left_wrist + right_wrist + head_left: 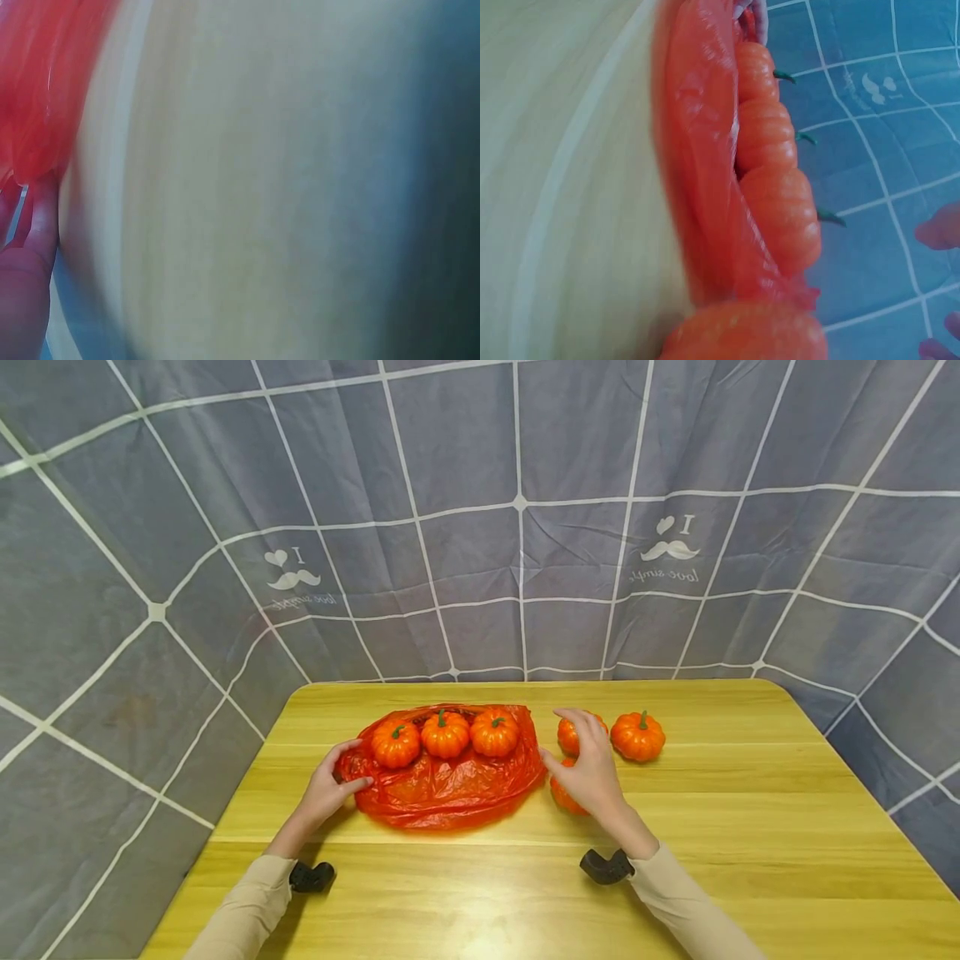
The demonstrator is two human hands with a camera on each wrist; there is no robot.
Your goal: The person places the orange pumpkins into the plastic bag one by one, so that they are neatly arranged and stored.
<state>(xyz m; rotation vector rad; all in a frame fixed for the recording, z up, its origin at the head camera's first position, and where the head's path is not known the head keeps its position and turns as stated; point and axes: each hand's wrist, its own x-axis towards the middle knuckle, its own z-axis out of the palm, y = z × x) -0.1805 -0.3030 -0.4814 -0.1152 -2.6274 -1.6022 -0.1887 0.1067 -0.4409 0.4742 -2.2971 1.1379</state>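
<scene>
A crinkled red plastic bag (450,793) lies flat on the table, with three small orange pumpkins (447,734) in a row on its upper part. At the bag's left edge, my left hand (324,793) holds it between thumb and fingers; the left wrist view shows fingertips (46,187) right at the red plastic (45,97). My right hand (592,770) is just right of the bag, thumb and fingers spread apart and holding nothing. It partly hides two pumpkins, one behind (567,739) and one nearer (566,797). Another pumpkin (638,737) stands to their right.
The wooden table (480,893) has rounded far corners. Behind it and at both sides hangs a grey curtain (465,560) with white grid lines. Each wrist wears a black camera mount (606,867) below a beige sleeve (686,902).
</scene>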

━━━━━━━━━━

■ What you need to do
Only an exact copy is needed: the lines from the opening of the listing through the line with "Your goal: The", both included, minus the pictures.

■ Your response
left_wrist + right_wrist + head_left: 
The demonstrator is two human hands with a camera on each wrist; there is no robot.
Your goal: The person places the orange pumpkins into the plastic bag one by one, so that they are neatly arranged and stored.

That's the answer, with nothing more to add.